DBC cAMP Plasma Elisa

PRINCIPLE OF THE TEST 
The cAMP Plasma ELISA is a competitive immunoassay. Competition occurs between cAMP present in calibrators, controls, specimen samples and an enzyme-labelled antigen (HRP conjugate) for a limited number of anti-cAMP antibody binding sites on the microplate wells. After a washing step that removes unbound materials, the TMB substrate (enzyme substrate) is added which reacts with HRP to form a blue-coloured product that is inversely proportional to the amount of cAMP present. Following an incubation, the enzymatic reaction is terminated by the addition of the stopping solution, converting the colour from blue to yellow. The absorbance is measured on a microplate reader at 450 nm. A set of calibrators is used to plot a calibrator curve from which the amount of cAMP in specimen samples and controls can be directly read.

SPECIMEN COLLECTION, STORAGE AND PRETREATMENT
Approximately 0.05 mL of EDTA plasma is required per duplicate determination.
Collect 4–5 mL of venous blood into an appropriately labelled EDTA plasma tube.
Mix the tube by inverting several times.
Centrifuge the sample at room temperature for 15 minutes at 2000 RCF.
Transfer the plasma sample into a new labelled storage tube.

Plasma samples may be stored at 2-8°C for up to 2 days or at -20°C or lower for up to 3 months. Avoid more than two freeze-thaw cycles.
Consider all human specimens as possible biohazardous materials and take appropriate precautions when handling.

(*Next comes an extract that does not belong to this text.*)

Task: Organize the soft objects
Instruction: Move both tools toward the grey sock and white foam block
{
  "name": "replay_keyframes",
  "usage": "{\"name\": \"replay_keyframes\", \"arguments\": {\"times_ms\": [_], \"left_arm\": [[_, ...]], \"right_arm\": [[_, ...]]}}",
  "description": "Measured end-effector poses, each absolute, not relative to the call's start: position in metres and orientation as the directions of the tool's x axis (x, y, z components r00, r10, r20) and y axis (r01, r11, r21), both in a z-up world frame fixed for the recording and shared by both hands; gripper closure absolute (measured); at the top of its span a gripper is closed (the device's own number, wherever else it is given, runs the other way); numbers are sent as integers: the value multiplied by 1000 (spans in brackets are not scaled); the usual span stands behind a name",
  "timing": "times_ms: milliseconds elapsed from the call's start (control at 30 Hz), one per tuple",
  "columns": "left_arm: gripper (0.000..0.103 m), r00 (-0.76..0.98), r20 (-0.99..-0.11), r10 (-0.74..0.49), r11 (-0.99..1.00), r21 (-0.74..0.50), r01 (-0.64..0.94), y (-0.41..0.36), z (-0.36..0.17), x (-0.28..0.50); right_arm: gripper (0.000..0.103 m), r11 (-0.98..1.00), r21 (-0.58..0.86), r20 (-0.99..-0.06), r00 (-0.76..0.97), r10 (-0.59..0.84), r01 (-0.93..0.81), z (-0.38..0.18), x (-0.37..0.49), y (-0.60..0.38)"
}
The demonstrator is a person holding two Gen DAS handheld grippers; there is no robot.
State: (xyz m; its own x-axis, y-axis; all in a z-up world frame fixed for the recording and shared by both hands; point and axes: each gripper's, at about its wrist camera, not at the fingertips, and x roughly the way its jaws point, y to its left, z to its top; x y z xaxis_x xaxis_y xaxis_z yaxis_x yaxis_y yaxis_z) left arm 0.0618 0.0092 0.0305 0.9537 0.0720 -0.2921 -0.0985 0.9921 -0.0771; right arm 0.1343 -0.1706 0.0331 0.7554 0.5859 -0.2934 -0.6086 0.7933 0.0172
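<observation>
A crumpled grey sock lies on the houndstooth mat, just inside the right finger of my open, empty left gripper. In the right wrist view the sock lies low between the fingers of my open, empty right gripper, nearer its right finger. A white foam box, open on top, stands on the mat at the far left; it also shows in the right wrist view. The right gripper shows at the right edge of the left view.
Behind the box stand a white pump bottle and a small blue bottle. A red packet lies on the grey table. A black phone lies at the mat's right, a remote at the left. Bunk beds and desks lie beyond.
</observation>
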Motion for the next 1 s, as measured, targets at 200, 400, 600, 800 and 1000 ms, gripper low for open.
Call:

All EDTA plasma specimens must be diluted 1:5 in the provided Sample Diluent before being used in the test. Follow the specimen pre-treatment procedure as stated below for each specimen that is to be tested:
1. Pipette 0.2 mL of the Sample Diluent into a new polypropylene microcentrifuge tube.
2. Pipette 50 μL of the plasma specimen into the tube from step 1 that contains 0.2 mL of Sample Diluent. 
3. Close the tube and label it with specimen identification information. 
4. Mix the contents of the tube by vortexing.

CALCULATIONS 
1. Calculate the mean optical density for each calibrator, control and specimen sample duplicate.
2. Use a 4 -parameter or 5-parameter curve fit with immunoassay software to generate a calibrator curve. 
3. The immunoassay software will calculate the concentrations of the controls and specimen samples using the mean optical density values and the calibrator curve. 
4. The final concentration of the EDTA plasma specimen samples must take into account the 1:5 dilution that was performed during the specimen pre-treatment step. Calculate the final plasma specimen cAMP concentration using the following formula: 
Final plasma specimen cAMP concentration = 
Concentration calculated from calibrator curve x 5 (dilution factor). 
Example: If the plasma sample concentration calculated from the calibrator curve was 5 pmol/mL, then the final concentration of cAMP in the plasma specimen sample = 5 pmol/mL x 5 = 25 pmol/mL. 

Do not perform any calculations to samples that did not undergo the specimen pre-treatment (dilution) step (e.g. kit controls). 

5. If a plasma sample reads more than 100 pmol/mL (500 pmol/mL considering the dilution factor of 1: 5), then dilute the 1:5 diluted sample (normal dilution) up to a 1:5 dilution, using the supplied Sample Diluent. The result obtained must be multiplied by the dilution factor that was used.
Example: If the 1:5 diluted plasma specimen (normal dilution) is further diluted 1:5 and produces a result of 20 pmol/mL, then the final plasma specimen cAMP concentration = 20 pmol/mL x 5 x 5 = 500 pmol/mL.